My Brother Henry

J.M. Barrie’s story, ‘My Brother Henry’ demonstrates the power of the writer’s imagination to create and demolish characters and events at will. The writer suggests in the story that a lie does not necessarily have to be told to create a false representation of reality. A reluctance to contradict or oppose wrong notions can create false impressions in the minds of others. Once this false impression is made, it is strengthened by additional details. The idea gathers colour, form and vigouries of characters. Every person contributes graphically to its existence.
The narrator of the story, James, never had a brother, Henry; he had only one, Alexander. The name, Henry, came up accidentally at Pettigrew’s home in a London suburb. Pettigrew remarked that he had met a man who knew the narrator’s brother, Henry. James corrected this notion. He probably meant Alexander, but the man in question, Scudamour, had definitely mentioned Alexander as well as Henry. James had realized that Scudamour had mistaken himself to be Henry. In short, James was his “own brother, Henry”. This mistake James pointed out to Pettigrew and it seemed that the matter had been sorted out.
However, that was not the end of Henry. Scudamour wanted to meet James, the author, because he had met and knew Henry. When Scudamour and James last met, the former asked the latter where Henry was at that time. Dreading a long explanation of the mistake, James allowed Scudamour to hold on to the name, Henry. When Scudamour asked about Henry, James perpetuated the mistake by informing Scudamour that Henry was in India, “married and doing well”.
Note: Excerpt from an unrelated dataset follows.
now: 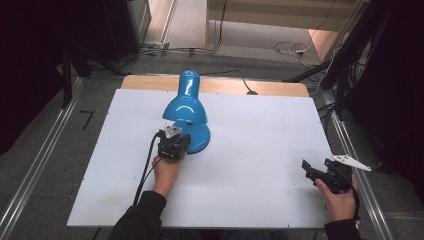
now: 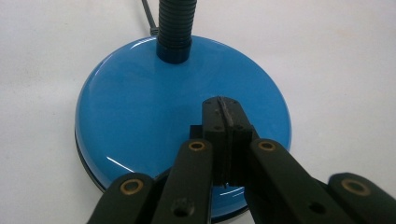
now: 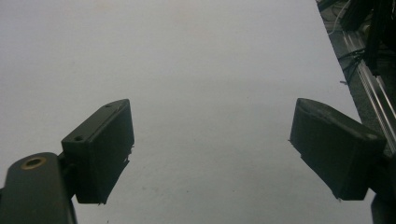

A few weeks later, Scudamour met James and asked about Henry again. Now, James was a writer who preferred to let fanciful notions be rather than remove them by reason and purpose. James was the archetypal artist, who exists on an imaginary plane. For him, the prosaic details of everyday life were both boring and redundant. Thus, he told Scudamour that he had heard from Henry by the last mail and hinted that “Henry was having trouble with his wife”. James meant the remark to mean that Henry’s wife was in ill-health. However, he was in no control over the interpretation Scudamour would make of this piece of information. It was fairly apparent to James that Scudamour concluded that Henry was having marital problems. Scudamour’s next question confirmed James’ supposition. Scudamour asked what would happen to the children if Henry and his wife separated. James strengthened this wrong notion of Scudamour by saying that the children were coming to stay with Alexander “by the middle of the next moth”. When Scudamour met James next, and asked about Henry, James replied that “Henry had gone to live in Bombay, and would not be home for years”. James’ tone was brusque, so Scudamour concluded that James was upset because Scudamour had told Pettigrew that “Henry’s wife had run away from him”. This tangle of fabricated details was due entirely to James’ habit of allowing a wrong notion to continue and grow without setting it right.
James and Scudamour didn’t meet again for a long time, but they heard, from a common friend, about each other. Peculiarly enough, the next move to add to the character and persona of Henry was made by James himself. Scudamour wrote to James requesting him to give Scudamour’s nephew, who was going to Bombay, an introductory letter to Henry. James sent the “required note of introduction” to Henry, without battling an eyelid, knowing fully well that Henry, his supposed brother existed only in the realm of imagination. A little later James heard from Pettigrew that Scudamour was in Edinburgh to see Henry’s children. A few days later, Alexander, James’ real brother, sent James a telegram urgently if he knew a man called Scudamour. James made his masterful contribution to this tissue of lies by declaring that he knew “no one of the name of Scudamour”.
Reports and snippets of information about Henry and his family continued to float around the social circles with Scudamour and James frequenting them. Rumours flew fast and being unchecked, they took on proportions beyond the imagination. James felt that he was being dragged into a quagmire of deception and, wanting to detach himself from it all, he decided to ‘kill’ Henry. It seemed to James that the character of Henry, which had begun out of an irresponsible reluctance to tell the truth, had snowballed into a person who existed and was real to many people. The time had come to terminate this fictitious character, so James spread the word that Henry had died of fever. When Scudamour wanted to know what would happen to his children, who were in Alexander’s custody in Edinburgh, James replied that “the children were both drowned in the Forth”; that, as far as James knew, was the end of Henry, whom he had created and destroyed willfully.
The story demonstrates the writer’s ability to create and annul at will. The mind is a highly creative faculty and can make a radical transformation of reality. In the small lies that human beings tell everyday, lie the seeds of their minds’ creativity. The writer’s art is composed of just this radical creativity. He creates, sketches, decorates, colours and makes associations. In the writer’s mind, lurks enormous power. His power is exercised through his pen or his speech. The story demonstrates also how a misconception can also rise, grow and magnify itself. It is similar to the writer’s art, which has the power to create something out of nothing.